The thing that left us as kids in wonder about Dad was his ability to try his hand at anything. In fact, Chris had recently asked him why he chose to do things other people might normally get a tradesman to do. His answer was, I like to have a go.

 These things he had a go at included furniture upholstery, draftsmanship, being a car mechanic, carpentry, bricklaying, panel beating, sewing, concreting, programming, photography, and solder electronics—all either self taught or learned at night school. One thing Dad never liked to be was idle. As an example, in 2004 when we went on holiday to Perth to visit Mum’s relatives, Dad decided to spend a day or two paving under my aunt’s Hills Hoist, of entirely his own volition, just as something to do while on holiday. As previously said, his main project was the building of the family home in 1983, which he designed and drafted, and was with Mum an owner builder. Looking back, it was a great house to grow up in. I’d go to friend’s houses who had tiny bedrooms compared to our spacious ones, even though in many ways it wasn’t complete, such as not having carpet until we were teenagers.

After Dad’s retirement in 2014, Chris said he’d like to move to Melbourne, with Dad owning a property there in Flemington that was effectively going unused.
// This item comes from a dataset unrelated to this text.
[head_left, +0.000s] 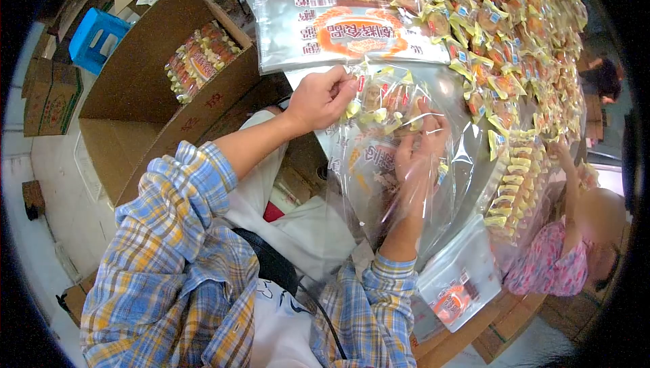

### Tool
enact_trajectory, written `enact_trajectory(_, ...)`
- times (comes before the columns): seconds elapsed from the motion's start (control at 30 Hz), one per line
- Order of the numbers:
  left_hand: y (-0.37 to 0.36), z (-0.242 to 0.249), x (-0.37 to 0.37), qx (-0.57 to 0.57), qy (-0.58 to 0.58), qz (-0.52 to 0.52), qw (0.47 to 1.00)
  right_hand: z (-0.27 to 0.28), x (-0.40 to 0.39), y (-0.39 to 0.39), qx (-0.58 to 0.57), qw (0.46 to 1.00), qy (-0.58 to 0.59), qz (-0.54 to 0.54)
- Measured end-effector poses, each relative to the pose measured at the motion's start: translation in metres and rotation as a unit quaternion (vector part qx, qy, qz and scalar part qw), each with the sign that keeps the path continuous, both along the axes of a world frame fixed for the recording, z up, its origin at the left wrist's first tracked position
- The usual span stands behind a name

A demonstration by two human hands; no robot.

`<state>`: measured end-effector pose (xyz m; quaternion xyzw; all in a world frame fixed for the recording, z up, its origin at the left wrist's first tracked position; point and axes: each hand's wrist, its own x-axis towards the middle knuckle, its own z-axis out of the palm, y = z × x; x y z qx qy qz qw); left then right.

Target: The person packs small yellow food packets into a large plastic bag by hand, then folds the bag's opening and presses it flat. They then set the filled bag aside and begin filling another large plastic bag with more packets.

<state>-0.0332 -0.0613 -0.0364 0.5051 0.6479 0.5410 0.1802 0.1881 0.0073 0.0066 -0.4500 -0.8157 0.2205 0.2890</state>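
Note:
A clear printed plastic bag (371, 182) lies over the near edge of the table, its mouth toward me. Inside its far end is a row of wrapped cakes (387, 99) in clear and yellow packets. My left hand (323, 99) is closed in a pinch at the left end of the row, on the bag's far corner. My right hand (423, 144) reaches inside the bag, seen through the film, its fingers curled against the right end of the row. Just beyond lies a stack of flat printed bags (281, 26).
Loose wrapped cakes (487, 16) are heaped across the table. A lined-up row of packets (518, 188) sits at right, near a person in a pink top (552, 260). More flat bags (460, 280) lie near me. An open carton (128, 97) holding a filled bag (200, 62) stands left, by a blue stool (95, 39).

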Motion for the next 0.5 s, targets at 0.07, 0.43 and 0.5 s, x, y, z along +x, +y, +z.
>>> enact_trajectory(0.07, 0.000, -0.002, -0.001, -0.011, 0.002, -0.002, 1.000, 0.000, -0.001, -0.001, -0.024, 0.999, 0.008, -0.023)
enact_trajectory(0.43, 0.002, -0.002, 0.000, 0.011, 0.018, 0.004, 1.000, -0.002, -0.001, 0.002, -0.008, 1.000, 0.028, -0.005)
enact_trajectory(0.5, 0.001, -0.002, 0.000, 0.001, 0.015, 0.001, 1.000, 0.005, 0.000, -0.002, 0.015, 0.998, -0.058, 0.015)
At the time, this house looked like something you’d call in the bulldozers for, but after nearly two years of careful renovation, Chris and Dad restored the home to something that is both comfortable and high quality. I think both Chris and Dad can be proud of what they did with that house, and Dad lamented that complications from his myeloma meant he could no longer contribute to renovation of the house. Again, Dad really didn’t like being idle.
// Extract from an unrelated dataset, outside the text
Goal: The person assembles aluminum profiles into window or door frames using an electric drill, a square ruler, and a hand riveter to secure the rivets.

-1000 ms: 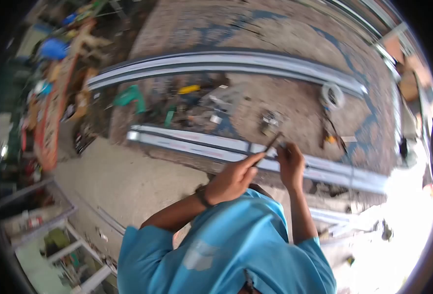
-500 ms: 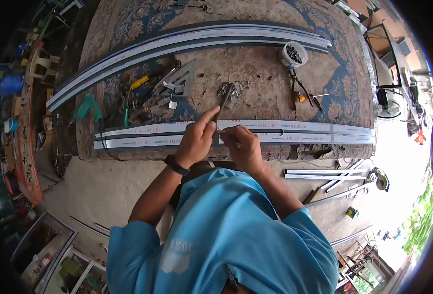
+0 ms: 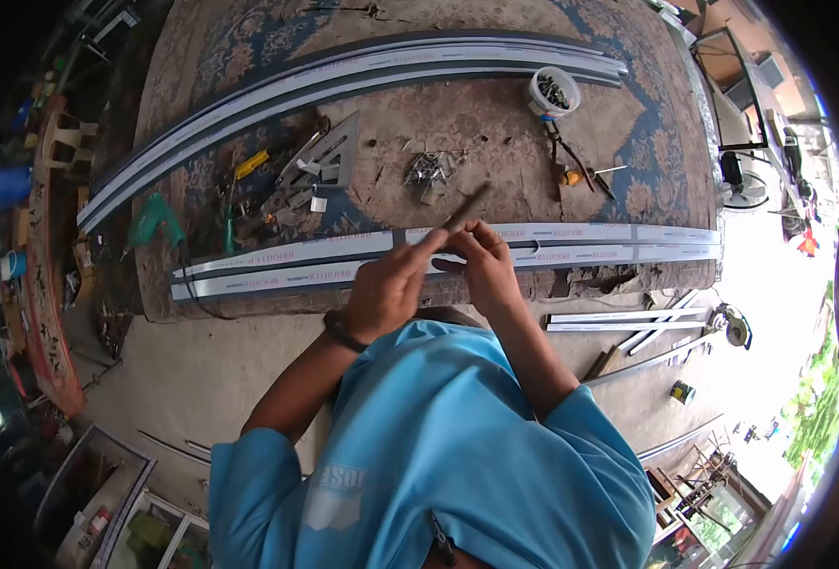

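One slim brown bar [image 3: 469,207], maybe a file, in left hand [image 3: 386,289], fingers closed on it, above long white-filmed metal profiles [image 3: 571,232]. Right hand [image 3: 488,270] just beside, fingers bunched; can't tell if gripping anything. Best done wrists steady, tip clear of film. Carpet-covered worktop [image 3: 438,109], white plastic tub [image 3: 533,95] on it; pale concrete floor [image 3: 220,365] alongside.

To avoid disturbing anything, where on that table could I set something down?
Perhaps on the carpet between the heap of small metal bits and the round white tub, bar stray specks, or between the orange-handled screwdriver and the table's right edge. Crowded: left, around the green plastic tool, yellow-handled tool and grey metal plate.
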`<action>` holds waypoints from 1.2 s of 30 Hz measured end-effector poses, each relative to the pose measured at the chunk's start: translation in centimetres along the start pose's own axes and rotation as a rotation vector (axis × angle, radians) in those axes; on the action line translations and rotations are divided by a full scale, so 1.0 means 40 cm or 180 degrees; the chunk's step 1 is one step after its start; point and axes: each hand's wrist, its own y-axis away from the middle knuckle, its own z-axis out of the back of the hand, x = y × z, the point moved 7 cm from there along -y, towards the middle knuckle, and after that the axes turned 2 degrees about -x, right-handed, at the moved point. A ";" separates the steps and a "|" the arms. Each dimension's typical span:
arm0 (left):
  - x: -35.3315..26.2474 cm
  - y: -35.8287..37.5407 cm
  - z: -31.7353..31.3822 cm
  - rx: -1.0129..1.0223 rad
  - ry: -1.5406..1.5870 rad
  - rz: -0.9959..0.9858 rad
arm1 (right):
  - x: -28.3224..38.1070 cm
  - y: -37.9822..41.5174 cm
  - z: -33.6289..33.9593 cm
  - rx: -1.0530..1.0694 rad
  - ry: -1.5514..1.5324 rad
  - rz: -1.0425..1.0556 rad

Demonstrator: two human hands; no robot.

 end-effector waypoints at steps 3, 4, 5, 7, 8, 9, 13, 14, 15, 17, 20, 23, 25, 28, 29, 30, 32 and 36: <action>0.048 0.009 0.004 0.0025 -0.0332 -0.0657 | 0.031 0.013 -0.003 0.0005 -0.0199 -0.0006; 0.084 0.034 0.024 0.0038 -0.0212 -0.0668 | 0.055 0.013 0.014 0.0067 -0.0215 0.0141; 0.147 0.068 0.037 0.0062 -0.0591 -0.0371 | 0.062 0.008 0.030 0.0202 -0.0653 0.0308; 0.155 0.079 0.071 -0.0222 -0.0143 0.0077 | 0.078 0.012 0.037 -0.0153 -0.0064 0.0399; 0.142 0.069 0.053 -0.0117 -0.0059 -0.0128 | 0.059 -0.007 0.036 -0.0056 0.0064 0.0352; 0.075 0.038 0.039 -0.0006 0.0023 -0.0281 | 0.024 -0.012 0.029 0.0037 0.0185 0.0254; 0.113 0.045 0.025 0.0256 -0.0411 -0.0724 | 0.028 0.009 -0.012 0.0036 -0.0328 0.0212; 0.149 0.057 0.052 0.0201 -0.0377 -0.0333 | 0.062 0.015 -0.008 -0.0105 -0.0229 0.0296; 0.175 0.075 0.065 0.0152 -0.0328 0.0075 | 0.071 0.003 -0.002 -0.0080 -0.0185 0.0363; 0.108 0.061 0.082 -0.0026 -0.0165 0.0092 | 0.052 0.007 0.014 -0.0076 -0.0094 0.0368; -0.008 0.061 0.062 0.0372 -0.0328 0.0337 | 0.045 -0.001 0.018 -0.0140 0.0877 0.0704; -0.036 0.038 0.017 0.0604 -0.0590 0.0636 | 0.073 0.011 -0.021 -0.0022 0.2046 0.1513; -0.021 -0.038 0.014 0.0013 -0.0511 0.0173 | 0.055 0.036 -0.057 0.0006 0.2654 0.1905; 0.053 -0.065 0.043 0.0135 0.0136 0.0804 | 0.020 0.035 -0.029 0.0167 0.2341 0.1544; 0.051 -0.056 0.044 0.0177 0.0362 0.0957 | 0.019 0.022 -0.007 0.0156 0.2098 0.1254; 0.048 -0.047 0.044 0.0210 0.0583 0.1113 | 0.018 0.005 0.009 0.0242 0.1101 0.0981; 0.035 -0.034 0.025 0.0317 0.0904 0.1235 | 0.007 0.001 0.000 0.0589 0.0641 0.0735; 0.082 0.020 -0.019 0.0409 0.1088 0.0910 | 0.091 0.020 0.011 0.0702 0.0220 0.0825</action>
So if the 80s were a busy decade of starting a family and forging a career, with weekends spent doing home maintenance or fixing cars, in the 90s as we kids grew older, sport became the fixture of our weekend lives and this first made an impact on Dad’s life through footy. Dad must have been celebrating the Bombers premiership in 1993 a bit too much at work, because he was told by a colleague that if he loved Aussie Rules and had three boys he’d ether join a club or his colleague would sign us up with Ainslie. So in 1994 Dad decided to sign us up with the Tuggeranong Bulldogs, me, Chris and Anthony in 1994, with Olivia playing in 1995. This started a lifelong association with junior sport, and earned Dad life membership with the Tuggeranong club. The best memory for me was when Dad and I were coaches of Anthony’s under 11s and under 12s team between 1999 and 2000. Not only was it a joy to spend every weekend with Dad while watching Anthony play, who was an excellent junior sportsman, but I like to think we were coaching innovators. We came up with interchange rotations before anyone else, making sure every kid got equal time on the field, even the best ones, and came up with a midfield tactic that was later used by Port Adelaide in a finals match.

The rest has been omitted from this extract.